§ Your instructions:
Go through the entries and transcribe each one exactly, dropping the pictures.

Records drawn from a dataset
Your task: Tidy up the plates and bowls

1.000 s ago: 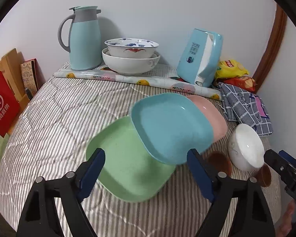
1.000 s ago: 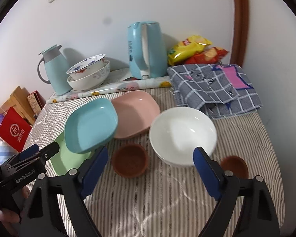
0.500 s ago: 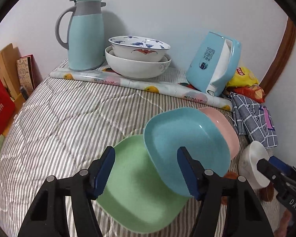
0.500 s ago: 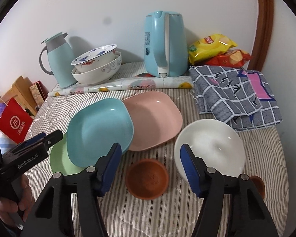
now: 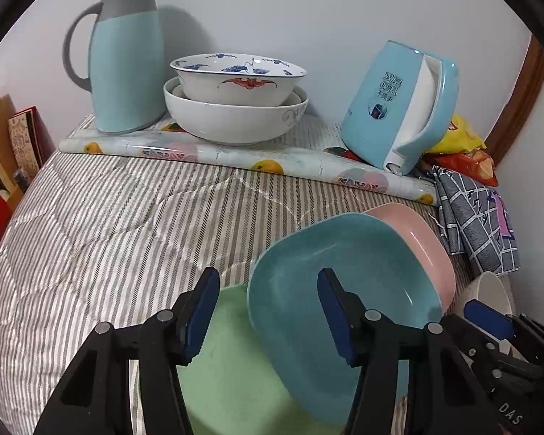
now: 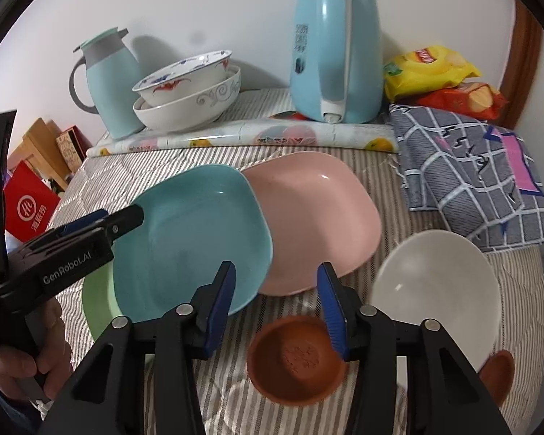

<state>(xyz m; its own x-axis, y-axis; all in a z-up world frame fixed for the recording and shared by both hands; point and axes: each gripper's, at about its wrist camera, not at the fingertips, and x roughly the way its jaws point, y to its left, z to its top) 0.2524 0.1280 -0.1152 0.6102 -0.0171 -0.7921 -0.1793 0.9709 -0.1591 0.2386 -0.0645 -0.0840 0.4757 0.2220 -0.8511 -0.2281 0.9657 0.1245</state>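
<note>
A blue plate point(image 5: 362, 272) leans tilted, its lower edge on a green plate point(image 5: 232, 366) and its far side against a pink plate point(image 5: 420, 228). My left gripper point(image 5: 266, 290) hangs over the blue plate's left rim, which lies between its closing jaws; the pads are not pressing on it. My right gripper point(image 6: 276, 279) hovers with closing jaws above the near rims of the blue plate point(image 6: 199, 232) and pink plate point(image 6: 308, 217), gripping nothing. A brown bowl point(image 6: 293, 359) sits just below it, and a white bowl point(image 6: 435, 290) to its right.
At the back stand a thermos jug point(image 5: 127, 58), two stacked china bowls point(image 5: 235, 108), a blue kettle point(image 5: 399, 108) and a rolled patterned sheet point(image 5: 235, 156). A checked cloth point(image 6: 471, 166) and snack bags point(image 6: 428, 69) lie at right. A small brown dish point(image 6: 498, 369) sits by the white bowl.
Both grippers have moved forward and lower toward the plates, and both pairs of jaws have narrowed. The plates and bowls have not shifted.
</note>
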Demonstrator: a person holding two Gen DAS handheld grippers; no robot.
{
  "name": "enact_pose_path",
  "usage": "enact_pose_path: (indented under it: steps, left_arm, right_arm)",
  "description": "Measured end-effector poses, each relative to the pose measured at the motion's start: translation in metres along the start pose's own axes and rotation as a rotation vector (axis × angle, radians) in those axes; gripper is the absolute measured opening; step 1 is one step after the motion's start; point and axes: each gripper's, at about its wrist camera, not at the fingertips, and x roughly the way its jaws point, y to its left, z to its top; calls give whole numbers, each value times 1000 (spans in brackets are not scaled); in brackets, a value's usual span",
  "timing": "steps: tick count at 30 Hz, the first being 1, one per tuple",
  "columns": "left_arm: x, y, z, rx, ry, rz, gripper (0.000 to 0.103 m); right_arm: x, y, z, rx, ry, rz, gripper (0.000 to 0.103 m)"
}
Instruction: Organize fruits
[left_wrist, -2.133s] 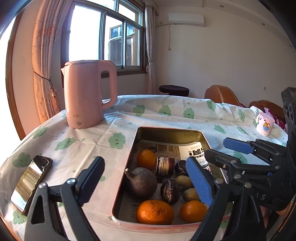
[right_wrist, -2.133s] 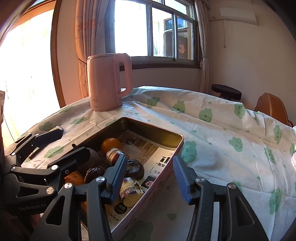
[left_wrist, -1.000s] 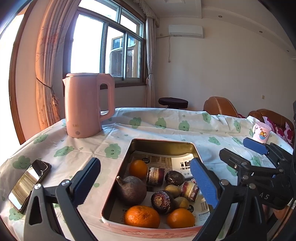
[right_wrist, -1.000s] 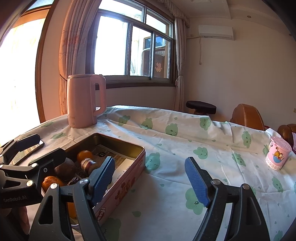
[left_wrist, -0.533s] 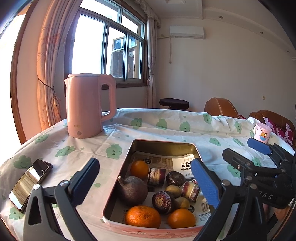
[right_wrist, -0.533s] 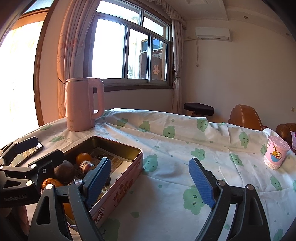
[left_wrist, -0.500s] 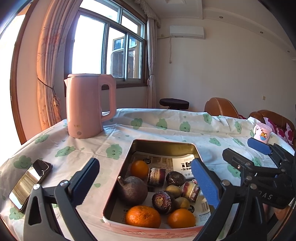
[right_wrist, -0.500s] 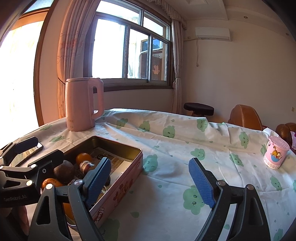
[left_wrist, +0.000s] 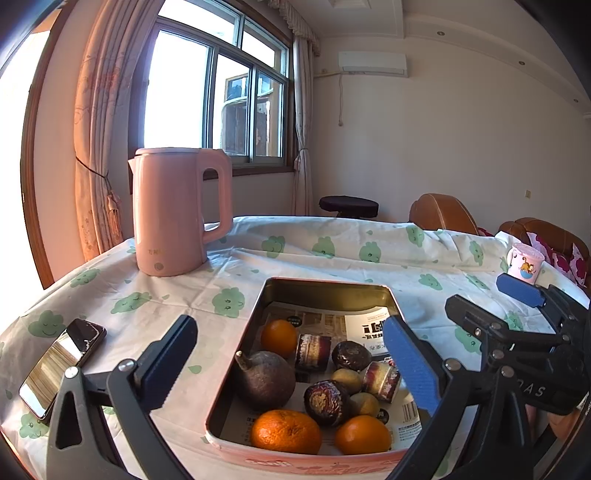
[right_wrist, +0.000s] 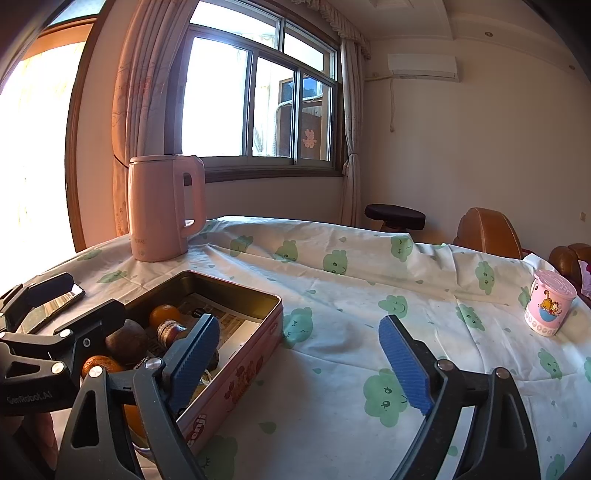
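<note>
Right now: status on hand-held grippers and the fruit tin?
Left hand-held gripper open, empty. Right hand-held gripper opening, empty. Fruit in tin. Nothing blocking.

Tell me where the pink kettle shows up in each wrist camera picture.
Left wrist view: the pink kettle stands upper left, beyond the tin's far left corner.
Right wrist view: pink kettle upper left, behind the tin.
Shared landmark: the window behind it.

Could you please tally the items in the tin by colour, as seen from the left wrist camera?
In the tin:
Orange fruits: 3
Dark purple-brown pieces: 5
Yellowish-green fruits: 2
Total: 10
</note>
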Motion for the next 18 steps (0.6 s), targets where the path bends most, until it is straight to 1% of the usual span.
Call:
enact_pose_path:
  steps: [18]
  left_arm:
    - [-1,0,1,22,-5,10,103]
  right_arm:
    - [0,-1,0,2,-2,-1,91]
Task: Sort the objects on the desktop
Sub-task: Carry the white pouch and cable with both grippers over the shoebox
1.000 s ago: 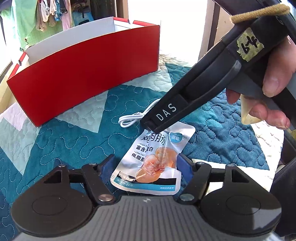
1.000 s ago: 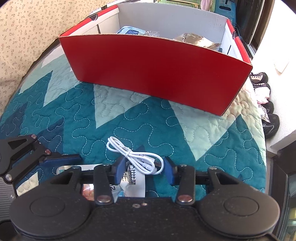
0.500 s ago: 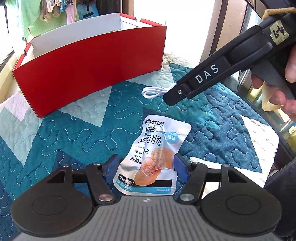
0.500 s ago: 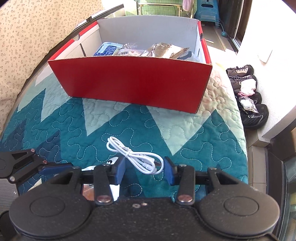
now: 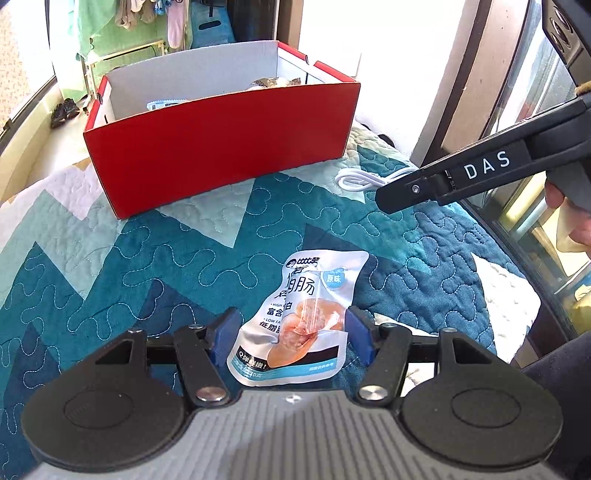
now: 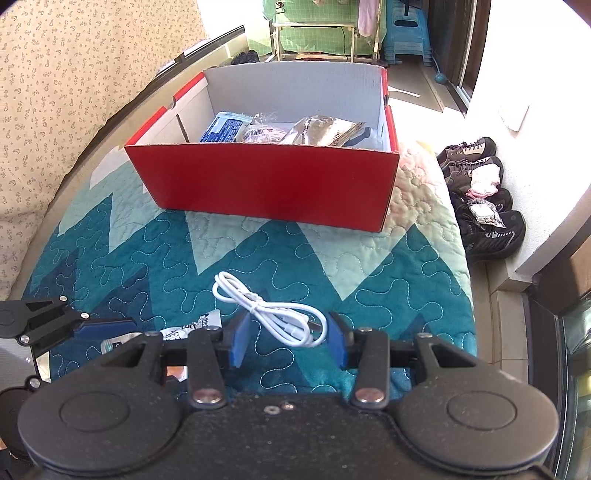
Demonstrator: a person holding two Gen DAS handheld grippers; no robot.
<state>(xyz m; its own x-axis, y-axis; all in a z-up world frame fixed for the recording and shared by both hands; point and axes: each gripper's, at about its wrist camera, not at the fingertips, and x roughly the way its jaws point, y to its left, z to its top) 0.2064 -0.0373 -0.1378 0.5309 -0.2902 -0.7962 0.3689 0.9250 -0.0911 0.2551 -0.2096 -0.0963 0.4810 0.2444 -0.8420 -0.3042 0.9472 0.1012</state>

§ Response area:
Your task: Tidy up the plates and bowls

1.000 s ago: 
1.000 s ago: 
0.500 s ago: 
0.500 s ago: 
now: 
now: 

<state>(xyz m; its own x-axis, y-axis; all in a z-up world frame fixed for the recording and shared by both hands; point and axes: each gripper's, at about its wrist camera, not at the fingertips, and x roughly the way its jaws point, y to its left, z to its top) 0.2524 0.1280 -0.1152 0.6102 -0.0171 -0.7921 -0.1793 0.9709 -0.1591 0.2386 -0.0645 -0.0840 0.4757 0.2220 -0.8511 -0.2281 0.9657 0.1245</state>
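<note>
A blue plate point(image 5: 362, 272) leans tilted, its lower edge on a green plate point(image 5: 232, 366) and its far side against a pink plate point(image 5: 420, 228). My left gripper point(image 5: 266, 290) hangs over the blue plate's left rim, which lies between its closing jaws; the pads are not pressing on it. My right gripper point(image 6: 276, 279) hovers with closing jaws above the near rims of the blue plate point(image 6: 199, 232) and pink plate point(image 6: 308, 217), gripping nothing. A brown bowl point(image 6: 293, 359) sits just below it, and a white bowl point(image 6: 435, 290) to its right.
At the back stand a thermos jug point(image 5: 127, 58), two stacked china bowls point(image 5: 235, 108), a blue kettle point(image 5: 399, 108) and a rolled patterned sheet point(image 5: 235, 156). A checked cloth point(image 6: 471, 166) and snack bags point(image 6: 428, 69) lie at right. A small brown dish point(image 6: 498, 369) sits by the white bowl.
Both grippers have moved forward and lower toward the plates, and both pairs of jaws have narrowed. The plates and bowls have not shifted.
</note>
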Demonstrator: a person holding two Gen DAS handheld grippers; no robot.
{
  "name": "enact_pose_path",
  "usage": "enact_pose_path: (indented under it: steps, left_arm, right_arm)",
  "description": "Measured end-effector poses, each relative to the pose measured at the motion's start: translation in metres along the start pose's own axes and rotation as a rotation vector (axis × angle, radians) in those axes; gripper is the absolute measured opening; step 1 is one step after the motion's start; point and axes: each gripper's, at about its wrist camera, not at the fingertips, and x roughly the way its jaws point, y to its left, z to its top; calls give whole numbers, each value times 1000 (spans in brackets are not scaled); in brackets, a value's usual span",
  "timing": "steps: tick count at 30 Hz, the first being 1, one per tuple",
  "columns": "left_arm: x, y, z, rx, ry, rz, gripper (0.000 to 0.103 m); right_arm: x, y, z, rx, ry, rz, gripper (0.000 to 0.103 m)"
}
Instruction: Organize fruits
[left_wrist, -2.133s] 
[right_wrist, -2.133s] 
[left_wrist, -1.000s] 
[right_wrist, -1.000s] 
[left_wrist, -0.533s] 
[right_wrist, -0.533s] 
[left_wrist, -0.500s] 
[right_wrist, -0.500s] 
[left_wrist, +0.000s] 
[right_wrist, +0.000s] 
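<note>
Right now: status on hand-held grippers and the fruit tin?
Left hand-held gripper open, empty. Right hand-held gripper opening, empty. Fruit in tin. Nothing blocking.

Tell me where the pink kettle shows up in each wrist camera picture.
Left wrist view: the pink kettle stands upper left, beyond the tin's far left corner.
Right wrist view: pink kettle upper left, behind the tin.
Shared landmark: the window behind it.

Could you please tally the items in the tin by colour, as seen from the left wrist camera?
In the tin:
Orange fruits: 3
Dark purple-brown pieces: 5
Yellowish-green fruits: 2
Total: 10
</note>
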Motion for the next 18 steps (0.6 s), targets where the path bends most, until it is straight to 1% of the usual span.
Call:
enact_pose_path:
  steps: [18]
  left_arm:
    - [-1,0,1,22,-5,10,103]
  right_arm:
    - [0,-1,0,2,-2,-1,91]
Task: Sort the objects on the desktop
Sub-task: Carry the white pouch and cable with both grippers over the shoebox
1.000 s ago: 
1.000 s ago: 
0.500 s ago: 
0.500 s ago: 
now: 
now: 
Demonstrator: a person holding two Gen DAS handheld grippers; no robot.
<state>(xyz m; its own x-axis, y-axis; all in a z-up world frame fixed for the recording and shared by both hands; point and axes: each gripper's, at about its wrist camera, not at the fingertips, and x roughly the way its jaws point, y to its left, z to its top) 0.2064 -0.0373 -0.1378 0.5309 -0.2902 -0.7962 0.3689 0.9250 -0.0911 0.2551 -0.2096 -0.0963 0.4810 0.2444 -0.8420 -0.3042 0.9472 0.1012</state>

The required output has been given in full.